He felt now that he was not simply close to her, but that he did not know where he ended and she began. ~Leo Tolstoy

Thursday, January 15, 2015

City Lights Book II: Los Angeles

I made a teaser thingy for the new book. NOT the cover but I'm 99.9% sure I'm locked into that title.

Sunday, January 11, 2015

The Characters are In Charge; I Just Work Here

This phenomenon is probably familiar to a lot of writers: You're cruising along, maybe writing some dialogue and all of a sudden Character A busts out with something shocking or surprising, and the entire course of the scene--maybe the entire plot--is forever altered. Or you had planned for Character B to kill someone and instead they had an epiphany and rescued them instead. And the best part is, there is nothing you can do about it. 

To non-writers, that last part sounds insane. Or perhaps silly; as if it's just a subconscious decision that we've made and if we don't like it, we can always change it, no big whoop. But it doesn't feel  like that, does it? It feels like the characters are running the show and when they veer off-script, we're just helpless to do anything but let them go. You can't change it, it would feel totally wrong! So now you have to work with it, to make it fit the rest of the novel, sorry, hands tied.

I actually love it when this happens. I think it's what Stephen King said in his fabulously invaluable writing memoir/how-to On Writing when he said (paraphrasing) the story is a treasure buried in the ground and our job is not to make it but to dig it up. To chip away at the layers of dirt to get to it. In other words, we may have a pretty good idea of where we're going, story-wise, but sometimes that's not what happens. It's not what's not meant to happen. You go in thinking your going to dig up a Ming vase and instead it's a pile of doubloons and there's nothing you can do about it.

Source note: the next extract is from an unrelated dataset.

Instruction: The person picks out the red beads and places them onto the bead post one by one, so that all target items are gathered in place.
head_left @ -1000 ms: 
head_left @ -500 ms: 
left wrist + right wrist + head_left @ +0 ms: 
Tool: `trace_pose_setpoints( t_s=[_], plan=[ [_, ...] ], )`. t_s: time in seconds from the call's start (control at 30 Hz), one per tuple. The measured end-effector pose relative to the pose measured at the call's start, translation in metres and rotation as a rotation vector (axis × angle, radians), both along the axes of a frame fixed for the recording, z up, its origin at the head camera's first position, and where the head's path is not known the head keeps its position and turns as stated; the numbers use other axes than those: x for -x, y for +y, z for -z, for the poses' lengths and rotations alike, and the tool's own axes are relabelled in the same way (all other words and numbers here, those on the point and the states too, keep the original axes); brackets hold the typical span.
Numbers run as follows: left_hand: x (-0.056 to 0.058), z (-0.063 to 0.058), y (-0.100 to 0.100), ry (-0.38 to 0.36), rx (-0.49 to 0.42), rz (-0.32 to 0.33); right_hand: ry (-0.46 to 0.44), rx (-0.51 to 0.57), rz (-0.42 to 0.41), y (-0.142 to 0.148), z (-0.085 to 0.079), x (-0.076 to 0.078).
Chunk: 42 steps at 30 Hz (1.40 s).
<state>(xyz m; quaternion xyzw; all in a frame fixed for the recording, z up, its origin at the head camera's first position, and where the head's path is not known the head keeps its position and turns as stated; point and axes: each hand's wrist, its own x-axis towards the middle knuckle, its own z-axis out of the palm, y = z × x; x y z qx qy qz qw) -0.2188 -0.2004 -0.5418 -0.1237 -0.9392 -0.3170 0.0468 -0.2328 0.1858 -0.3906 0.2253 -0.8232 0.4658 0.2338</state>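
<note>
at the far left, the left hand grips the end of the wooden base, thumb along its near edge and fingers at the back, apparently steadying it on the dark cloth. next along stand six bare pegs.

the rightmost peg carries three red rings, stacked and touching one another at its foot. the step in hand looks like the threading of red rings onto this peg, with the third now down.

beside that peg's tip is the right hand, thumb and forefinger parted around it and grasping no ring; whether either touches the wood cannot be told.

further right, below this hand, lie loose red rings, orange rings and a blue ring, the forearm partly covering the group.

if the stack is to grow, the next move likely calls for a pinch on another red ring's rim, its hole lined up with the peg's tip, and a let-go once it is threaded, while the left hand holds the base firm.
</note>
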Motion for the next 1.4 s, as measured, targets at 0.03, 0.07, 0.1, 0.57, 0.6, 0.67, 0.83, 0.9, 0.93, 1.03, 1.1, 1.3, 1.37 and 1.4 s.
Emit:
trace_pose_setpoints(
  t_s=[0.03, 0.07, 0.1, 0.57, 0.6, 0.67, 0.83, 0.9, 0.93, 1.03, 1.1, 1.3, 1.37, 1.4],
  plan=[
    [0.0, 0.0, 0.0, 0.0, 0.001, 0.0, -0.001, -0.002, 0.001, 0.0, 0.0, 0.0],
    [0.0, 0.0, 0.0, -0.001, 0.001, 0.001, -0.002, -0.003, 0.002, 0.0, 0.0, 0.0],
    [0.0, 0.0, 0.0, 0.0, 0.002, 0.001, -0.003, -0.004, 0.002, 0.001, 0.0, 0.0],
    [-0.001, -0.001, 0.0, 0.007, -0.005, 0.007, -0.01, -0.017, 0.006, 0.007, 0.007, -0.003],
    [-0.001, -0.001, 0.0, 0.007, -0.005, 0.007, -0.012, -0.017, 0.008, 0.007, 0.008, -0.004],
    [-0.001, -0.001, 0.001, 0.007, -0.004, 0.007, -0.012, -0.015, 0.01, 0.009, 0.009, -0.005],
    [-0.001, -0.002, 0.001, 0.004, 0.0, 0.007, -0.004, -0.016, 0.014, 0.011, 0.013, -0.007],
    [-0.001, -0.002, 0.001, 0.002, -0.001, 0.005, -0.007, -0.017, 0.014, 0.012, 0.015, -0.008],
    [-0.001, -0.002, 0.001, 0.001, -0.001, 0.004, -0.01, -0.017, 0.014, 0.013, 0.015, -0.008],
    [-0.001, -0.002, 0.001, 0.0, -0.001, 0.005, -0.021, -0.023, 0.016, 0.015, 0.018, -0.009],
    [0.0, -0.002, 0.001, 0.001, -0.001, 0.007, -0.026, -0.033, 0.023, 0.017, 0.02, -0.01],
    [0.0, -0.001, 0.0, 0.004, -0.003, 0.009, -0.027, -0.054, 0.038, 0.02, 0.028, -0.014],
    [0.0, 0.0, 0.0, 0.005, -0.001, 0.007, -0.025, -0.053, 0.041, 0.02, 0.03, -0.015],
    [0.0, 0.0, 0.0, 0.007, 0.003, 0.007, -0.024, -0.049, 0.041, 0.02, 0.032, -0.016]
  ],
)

My characters did this recently. I have my hero working at a job-site with his fellow co-workers. It's going along fine, according to plan, and all of a sudden a minor character (VERY minor) saunters in, starts mouthing off about the Hero's woman and the next thing I know, a fist-fight has broken out and the hero is in danger of losing his job. BOOM. All of a sudden I've got extra conflict--is he going to become unemployed when he really cannot afford to be unemployed?--and character development--he's defending the woman's honor even when she's not there to see it. Not planned. Not consciously included, and yet it happened and now I have to work with it.

"Just delete if it doesn't work! It's just letters on a page."

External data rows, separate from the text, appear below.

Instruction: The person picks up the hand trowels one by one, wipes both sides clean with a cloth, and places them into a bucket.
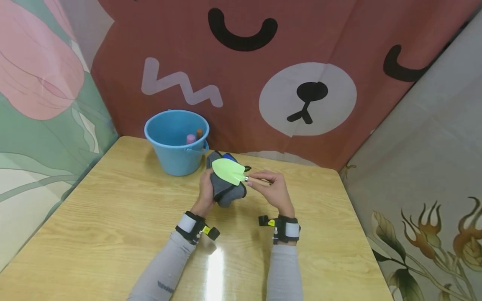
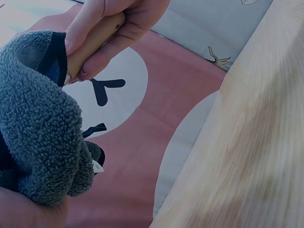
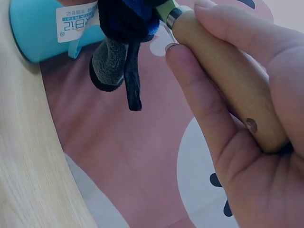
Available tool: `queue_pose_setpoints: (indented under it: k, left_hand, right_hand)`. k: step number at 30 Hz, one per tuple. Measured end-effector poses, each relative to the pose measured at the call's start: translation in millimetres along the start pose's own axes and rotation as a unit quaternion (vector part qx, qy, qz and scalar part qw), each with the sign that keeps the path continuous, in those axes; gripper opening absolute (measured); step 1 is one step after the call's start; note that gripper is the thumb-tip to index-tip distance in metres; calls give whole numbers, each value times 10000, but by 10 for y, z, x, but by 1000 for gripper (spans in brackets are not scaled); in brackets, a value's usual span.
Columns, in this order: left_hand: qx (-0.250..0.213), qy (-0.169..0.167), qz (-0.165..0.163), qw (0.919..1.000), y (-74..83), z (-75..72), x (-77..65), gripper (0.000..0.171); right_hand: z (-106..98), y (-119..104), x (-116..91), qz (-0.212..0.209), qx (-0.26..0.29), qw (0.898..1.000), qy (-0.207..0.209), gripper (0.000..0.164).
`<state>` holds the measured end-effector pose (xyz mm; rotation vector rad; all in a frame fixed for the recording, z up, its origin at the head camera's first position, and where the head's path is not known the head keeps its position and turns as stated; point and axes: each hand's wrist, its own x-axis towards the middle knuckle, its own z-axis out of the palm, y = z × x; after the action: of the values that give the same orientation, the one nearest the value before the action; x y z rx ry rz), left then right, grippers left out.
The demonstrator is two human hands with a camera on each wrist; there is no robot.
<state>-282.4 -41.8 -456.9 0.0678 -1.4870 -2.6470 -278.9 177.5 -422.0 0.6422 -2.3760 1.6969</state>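
Note:
My right hand (image 1: 272, 188) pinches the wooden handle (image 3: 228, 71) of a small garden trowel with a light green blade (image 1: 227, 170). The blade lies over a grey fluffy cloth (image 1: 226, 192) with black edging, which my left hand (image 1: 205, 190) grips from the left side. In the left wrist view the cloth (image 2: 42, 114) bunches in front of the trowel's metal neck and hides the blade. A blue patch of the cloth, a black hanging loop (image 3: 133, 78) and a white printed label (image 3: 76, 21) show in the right wrist view.
A light blue bucket (image 1: 177, 161) stands at the back left of the wooden table (image 1: 113, 217), close to the cloth. Inside it are a pink item (image 1: 191, 138) and a brown item (image 1: 199, 133). A curtain with a bear print (image 1: 241, 83) hangs behind the table.

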Motion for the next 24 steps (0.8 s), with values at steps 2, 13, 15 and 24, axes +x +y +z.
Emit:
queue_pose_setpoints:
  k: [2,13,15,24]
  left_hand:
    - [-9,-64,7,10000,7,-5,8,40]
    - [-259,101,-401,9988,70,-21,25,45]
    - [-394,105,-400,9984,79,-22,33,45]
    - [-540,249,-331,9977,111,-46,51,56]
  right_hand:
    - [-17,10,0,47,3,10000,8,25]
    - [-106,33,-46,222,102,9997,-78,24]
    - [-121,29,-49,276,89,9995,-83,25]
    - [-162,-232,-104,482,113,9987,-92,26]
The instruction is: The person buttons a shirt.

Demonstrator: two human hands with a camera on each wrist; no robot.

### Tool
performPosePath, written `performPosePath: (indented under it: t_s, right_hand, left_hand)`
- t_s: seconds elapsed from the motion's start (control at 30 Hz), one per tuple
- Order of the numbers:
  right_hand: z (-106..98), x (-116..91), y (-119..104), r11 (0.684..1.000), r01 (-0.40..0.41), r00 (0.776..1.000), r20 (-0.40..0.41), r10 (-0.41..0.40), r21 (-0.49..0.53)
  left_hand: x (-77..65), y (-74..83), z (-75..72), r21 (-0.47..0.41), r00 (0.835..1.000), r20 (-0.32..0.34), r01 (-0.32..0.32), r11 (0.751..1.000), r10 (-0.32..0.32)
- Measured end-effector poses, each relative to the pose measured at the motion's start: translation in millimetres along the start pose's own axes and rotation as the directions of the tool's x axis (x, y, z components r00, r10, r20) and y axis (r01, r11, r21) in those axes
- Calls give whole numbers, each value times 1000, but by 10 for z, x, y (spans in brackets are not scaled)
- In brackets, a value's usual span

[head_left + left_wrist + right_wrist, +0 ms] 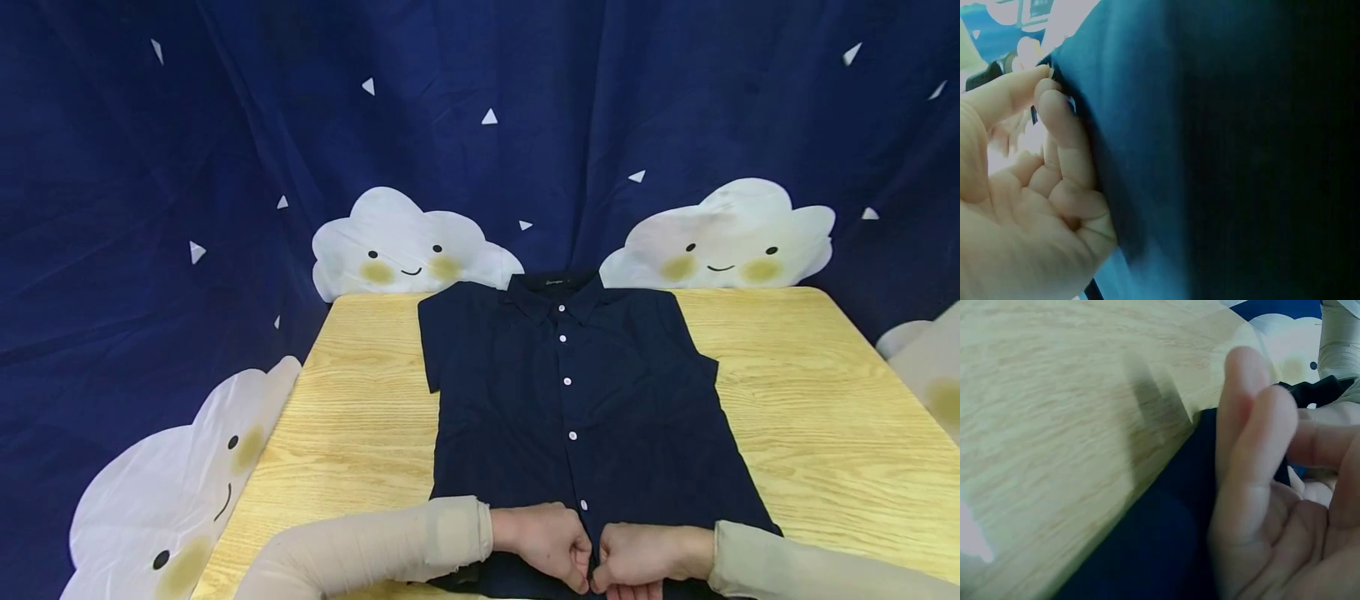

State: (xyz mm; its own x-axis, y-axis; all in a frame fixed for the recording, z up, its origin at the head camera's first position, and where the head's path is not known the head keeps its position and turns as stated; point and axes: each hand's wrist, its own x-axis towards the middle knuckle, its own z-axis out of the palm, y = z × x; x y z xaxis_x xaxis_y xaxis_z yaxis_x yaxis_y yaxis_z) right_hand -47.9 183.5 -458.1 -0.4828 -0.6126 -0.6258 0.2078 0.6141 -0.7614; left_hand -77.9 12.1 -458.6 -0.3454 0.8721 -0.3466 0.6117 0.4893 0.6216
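A dark navy short-sleeved button-up shirt (pixel 495 400) lies front side up, its collar at the far edge and its hem toward me. White buttons run down its middle. Close together at the bottom of the button placket, my left hand (pixel 551 542) and right hand (pixel 648 554) each pinch the cloth with thumb and forefinger. In the left wrist view, the shirt fabric (pixel 1147 125) fills the space beside my left hand (pixel 1029 206). The right wrist view has the shirt's edge (pixel 1160 531) running along the fingers of my right hand (pixel 1260 500).
Beneath the shirt is a light wood-grain table (pixel 367 400) with rounded far corners. A dark blue curtain (pixel 465 92) with smiling white clouds and small white triangles hangs behind it and along the left side. Beige sleeves (pixel 375 542) cover both forearms.
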Motion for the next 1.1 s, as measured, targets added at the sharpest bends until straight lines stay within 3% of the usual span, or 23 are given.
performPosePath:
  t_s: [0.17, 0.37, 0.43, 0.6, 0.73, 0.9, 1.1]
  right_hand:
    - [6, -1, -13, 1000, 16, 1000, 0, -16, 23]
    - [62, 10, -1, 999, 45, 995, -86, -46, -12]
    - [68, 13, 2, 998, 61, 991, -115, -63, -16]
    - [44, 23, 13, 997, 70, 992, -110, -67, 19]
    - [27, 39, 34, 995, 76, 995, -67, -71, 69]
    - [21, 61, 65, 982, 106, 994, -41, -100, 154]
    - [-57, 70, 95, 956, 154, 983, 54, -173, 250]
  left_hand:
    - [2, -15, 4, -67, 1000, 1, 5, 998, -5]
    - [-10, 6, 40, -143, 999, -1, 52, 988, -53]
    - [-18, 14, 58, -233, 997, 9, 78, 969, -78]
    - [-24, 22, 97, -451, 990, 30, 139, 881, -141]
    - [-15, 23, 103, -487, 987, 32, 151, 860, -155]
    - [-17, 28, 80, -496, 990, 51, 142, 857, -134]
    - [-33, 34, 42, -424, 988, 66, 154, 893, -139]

Nope. Done is done, and to mess with it would be to dig up the treasure, chuck it over my shoulder, and just play in the dirt. No thanks.

Another weird way this manifests for me is in character naming. Not so much the bit-players but the leads. I do not name my leads, they name themselves. I don't know how or why. I'm not particularly thrilled with it sometimes, as they don't always pick names I like; they certainly don't pick my favorites.

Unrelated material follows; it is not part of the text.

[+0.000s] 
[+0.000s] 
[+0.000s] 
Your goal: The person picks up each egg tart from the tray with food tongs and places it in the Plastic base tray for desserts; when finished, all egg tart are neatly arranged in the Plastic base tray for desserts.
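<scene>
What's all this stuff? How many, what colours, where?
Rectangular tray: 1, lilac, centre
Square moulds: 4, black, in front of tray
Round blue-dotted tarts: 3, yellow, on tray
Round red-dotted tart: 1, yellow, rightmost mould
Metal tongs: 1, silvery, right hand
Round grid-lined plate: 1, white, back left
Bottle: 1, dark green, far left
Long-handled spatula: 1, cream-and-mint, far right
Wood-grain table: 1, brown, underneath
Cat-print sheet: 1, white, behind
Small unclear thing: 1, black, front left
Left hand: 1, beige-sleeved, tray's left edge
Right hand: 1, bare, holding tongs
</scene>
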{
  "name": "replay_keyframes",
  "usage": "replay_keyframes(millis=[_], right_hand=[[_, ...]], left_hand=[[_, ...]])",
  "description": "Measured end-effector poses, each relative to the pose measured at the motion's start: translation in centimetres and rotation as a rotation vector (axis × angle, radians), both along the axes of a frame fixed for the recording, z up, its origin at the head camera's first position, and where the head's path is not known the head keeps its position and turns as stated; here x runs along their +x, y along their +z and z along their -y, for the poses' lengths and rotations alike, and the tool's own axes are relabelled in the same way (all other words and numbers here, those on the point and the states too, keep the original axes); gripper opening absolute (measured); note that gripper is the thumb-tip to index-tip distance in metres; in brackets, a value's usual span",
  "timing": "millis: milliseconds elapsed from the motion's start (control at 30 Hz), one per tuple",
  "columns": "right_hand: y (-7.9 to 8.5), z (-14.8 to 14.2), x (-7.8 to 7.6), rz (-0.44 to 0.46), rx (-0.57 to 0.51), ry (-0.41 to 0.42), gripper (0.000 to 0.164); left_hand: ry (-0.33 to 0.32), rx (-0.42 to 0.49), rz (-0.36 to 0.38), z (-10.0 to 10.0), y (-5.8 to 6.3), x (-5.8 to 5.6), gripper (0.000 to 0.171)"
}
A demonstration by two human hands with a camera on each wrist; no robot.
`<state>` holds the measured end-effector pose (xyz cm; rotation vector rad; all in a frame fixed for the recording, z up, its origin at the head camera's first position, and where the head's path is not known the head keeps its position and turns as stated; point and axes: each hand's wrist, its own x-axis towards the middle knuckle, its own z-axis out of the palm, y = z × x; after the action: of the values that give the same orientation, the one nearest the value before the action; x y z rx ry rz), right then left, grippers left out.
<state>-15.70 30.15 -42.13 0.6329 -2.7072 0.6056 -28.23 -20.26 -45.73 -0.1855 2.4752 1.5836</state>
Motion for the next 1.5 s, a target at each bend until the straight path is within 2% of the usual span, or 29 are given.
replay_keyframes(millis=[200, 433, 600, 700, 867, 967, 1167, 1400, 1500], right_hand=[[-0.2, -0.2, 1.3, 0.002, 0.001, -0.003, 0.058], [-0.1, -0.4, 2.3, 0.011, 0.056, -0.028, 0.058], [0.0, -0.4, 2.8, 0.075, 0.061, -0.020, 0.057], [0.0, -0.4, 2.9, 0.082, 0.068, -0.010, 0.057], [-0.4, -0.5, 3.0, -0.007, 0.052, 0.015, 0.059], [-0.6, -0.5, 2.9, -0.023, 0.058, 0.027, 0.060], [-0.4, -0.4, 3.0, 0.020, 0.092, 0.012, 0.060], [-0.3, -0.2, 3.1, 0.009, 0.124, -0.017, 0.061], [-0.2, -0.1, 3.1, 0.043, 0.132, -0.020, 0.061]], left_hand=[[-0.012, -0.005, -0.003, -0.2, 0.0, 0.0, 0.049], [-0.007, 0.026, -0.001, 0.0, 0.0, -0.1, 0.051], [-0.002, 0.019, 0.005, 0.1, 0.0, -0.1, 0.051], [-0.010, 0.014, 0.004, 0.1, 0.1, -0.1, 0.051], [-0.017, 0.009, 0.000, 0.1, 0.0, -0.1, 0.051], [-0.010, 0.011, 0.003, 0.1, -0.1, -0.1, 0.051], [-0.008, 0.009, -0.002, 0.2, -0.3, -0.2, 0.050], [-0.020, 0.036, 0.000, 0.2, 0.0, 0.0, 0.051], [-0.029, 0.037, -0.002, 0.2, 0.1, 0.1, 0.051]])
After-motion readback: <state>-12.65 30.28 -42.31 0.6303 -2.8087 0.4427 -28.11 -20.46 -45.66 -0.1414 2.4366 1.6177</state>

In my last book, the lead female, the heroine, was named Natalie and that's all there was to it. I needed names for her parents and they popped into my head as if she had introduced us. In a way, I guess she had.

In this book, both leads told me their names. I had nothing to do with it.  Cory Bishop is the Hero. He told me his name even before I started writing and while I like Cory okay, Bishop was not my first choice. But then it wasn't really my choice anyway.

The Heroine was worse. She introduced herself as Alex Gardener and I didn't like either name. I figured I could live with Gardener, but Alex? Sure, it's short for Alexandra but I didn't like it for a romance heroine. And for you non-writers who think this is a mild form of insanity and might shout, "Just change it for god's sake!" I TRIED. I actively tried to change her name and I couldn't. I started writing scenes using two other names and both times it just devolved back to Alex. Out of my hands.

Then all of a sudden, I'm writing a scene where we learn that Alexandra is a title from ancient times meaning Defender of Men. I didn't know that. I Googled it as a point of research for the scene. And lo and behold, that title fits several themes and plot points of story as if I had planned it that way.  As if I had consciously chosen her name and then worked in its origin to make it all fit in a neat, tidy package.

Except I didn't. I just dug up the treasure.

Writer friends, you know how this works. It's crazy to think we're not completely in charge of what we write. After all we're the ones creating the worlds and the people in them. Maybe it's just a happy coincidence that Alex's name worked out the way it did, or that Character B saving instead of killing Character A is just what your mystery needed to give it that extra oomph.  Maybe. Probably.

But it sure doesn't feel that way, does it?